Population Data Polygons

Population data are usually not known. When we sample large populations, we don't know all the population values, just the values contained in our sample. Graphs of populations and theoretical distributions like the normal distribution are therefore open - they do not touch the x-axis. The figure on the left illustrates the normal distribution. Notice that the ends of the graph do not touch the x-axis. The equation for the normal distribution is overlaid on the graph.

Frequency polygons are not typically drawn by statistical programs, therefore they are not seen as often today as they were in the past. Another difficulty with frequency polygons is that if there are many different values (these are graphed on the x-axis), the figure becomes much wider than practical. Statisticians developed grouped frequency polygons to deal with this situation.
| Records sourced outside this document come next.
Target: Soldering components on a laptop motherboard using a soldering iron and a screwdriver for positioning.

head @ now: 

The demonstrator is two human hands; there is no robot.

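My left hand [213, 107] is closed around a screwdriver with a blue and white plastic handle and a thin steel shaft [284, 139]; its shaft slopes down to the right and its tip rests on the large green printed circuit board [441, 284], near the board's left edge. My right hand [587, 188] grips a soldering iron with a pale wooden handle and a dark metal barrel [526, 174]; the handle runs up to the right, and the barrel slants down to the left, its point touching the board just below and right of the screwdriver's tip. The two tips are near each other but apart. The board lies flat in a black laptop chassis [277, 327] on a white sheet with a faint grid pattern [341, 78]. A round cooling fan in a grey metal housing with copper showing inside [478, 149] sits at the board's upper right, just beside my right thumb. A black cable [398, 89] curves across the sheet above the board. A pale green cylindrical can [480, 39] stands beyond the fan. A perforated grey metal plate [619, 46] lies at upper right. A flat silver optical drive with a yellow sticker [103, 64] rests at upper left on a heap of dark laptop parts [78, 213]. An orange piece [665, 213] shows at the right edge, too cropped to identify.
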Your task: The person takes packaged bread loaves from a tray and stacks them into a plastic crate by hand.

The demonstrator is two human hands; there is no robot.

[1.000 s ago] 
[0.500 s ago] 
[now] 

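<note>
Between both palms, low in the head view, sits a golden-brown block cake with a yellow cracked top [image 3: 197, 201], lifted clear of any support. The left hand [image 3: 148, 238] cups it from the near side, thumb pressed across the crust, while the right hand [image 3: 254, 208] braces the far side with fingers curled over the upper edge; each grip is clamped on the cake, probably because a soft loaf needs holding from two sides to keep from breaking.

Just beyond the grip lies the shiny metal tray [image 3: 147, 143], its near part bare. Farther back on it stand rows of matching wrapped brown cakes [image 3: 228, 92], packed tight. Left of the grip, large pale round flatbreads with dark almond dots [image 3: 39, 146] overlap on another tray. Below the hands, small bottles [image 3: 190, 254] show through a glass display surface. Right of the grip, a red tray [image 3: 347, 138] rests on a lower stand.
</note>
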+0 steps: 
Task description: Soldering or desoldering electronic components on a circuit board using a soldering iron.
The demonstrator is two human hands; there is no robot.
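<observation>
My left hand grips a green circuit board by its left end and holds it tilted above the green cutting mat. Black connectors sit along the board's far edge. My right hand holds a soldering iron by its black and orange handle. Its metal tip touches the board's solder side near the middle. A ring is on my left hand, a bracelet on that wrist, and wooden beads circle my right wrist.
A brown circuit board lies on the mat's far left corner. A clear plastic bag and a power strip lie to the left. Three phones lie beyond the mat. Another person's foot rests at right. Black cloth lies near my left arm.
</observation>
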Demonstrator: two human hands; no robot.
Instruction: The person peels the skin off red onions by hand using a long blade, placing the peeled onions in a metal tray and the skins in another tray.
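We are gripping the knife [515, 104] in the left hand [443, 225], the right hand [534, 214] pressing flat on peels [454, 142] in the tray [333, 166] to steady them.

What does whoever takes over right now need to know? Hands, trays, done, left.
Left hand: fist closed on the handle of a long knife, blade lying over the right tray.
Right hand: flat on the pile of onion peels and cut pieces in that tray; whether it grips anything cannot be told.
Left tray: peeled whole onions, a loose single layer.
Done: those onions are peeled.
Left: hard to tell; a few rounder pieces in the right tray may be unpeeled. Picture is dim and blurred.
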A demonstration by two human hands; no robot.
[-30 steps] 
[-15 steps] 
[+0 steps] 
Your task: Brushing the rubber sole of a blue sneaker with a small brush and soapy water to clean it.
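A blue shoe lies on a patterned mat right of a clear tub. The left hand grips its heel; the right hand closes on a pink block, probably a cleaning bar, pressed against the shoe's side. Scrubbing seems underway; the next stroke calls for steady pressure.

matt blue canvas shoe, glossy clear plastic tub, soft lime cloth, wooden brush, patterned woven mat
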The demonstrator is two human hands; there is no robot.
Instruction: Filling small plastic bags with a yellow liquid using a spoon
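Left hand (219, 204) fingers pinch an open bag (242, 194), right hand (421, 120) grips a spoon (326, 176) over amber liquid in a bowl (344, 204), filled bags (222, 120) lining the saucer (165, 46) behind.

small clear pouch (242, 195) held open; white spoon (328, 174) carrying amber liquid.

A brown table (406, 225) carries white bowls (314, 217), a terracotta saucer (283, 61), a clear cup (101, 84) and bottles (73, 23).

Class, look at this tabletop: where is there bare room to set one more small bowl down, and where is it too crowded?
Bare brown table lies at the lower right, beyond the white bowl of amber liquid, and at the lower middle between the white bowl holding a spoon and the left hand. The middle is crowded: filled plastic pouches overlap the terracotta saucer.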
Grouped Frequency Polygons   

In a grouped frequency polygon, several different variable values are grouped into one dot which is placed at their midpoint. Since grouped frequency polygons are rarely seen today, will not discuss them further.

Jittered Plots   



Another popular graph type for a single variable is called a jittered plot. Jittered plots graph each variable value along the x-axis and place a symbol above the variable value each time the variable value occurs. The symbols are randomly jittered (moved) on the y-axis so that symbols do not overlap. Above is a jittered plot produced by Statlets for the following data: {10, 9, 9, 8, 8, 8, 8, 7, 7, 7, 7, 7, 7, 7, 7, 6, 6, 6, 6, 5, 5, 4}.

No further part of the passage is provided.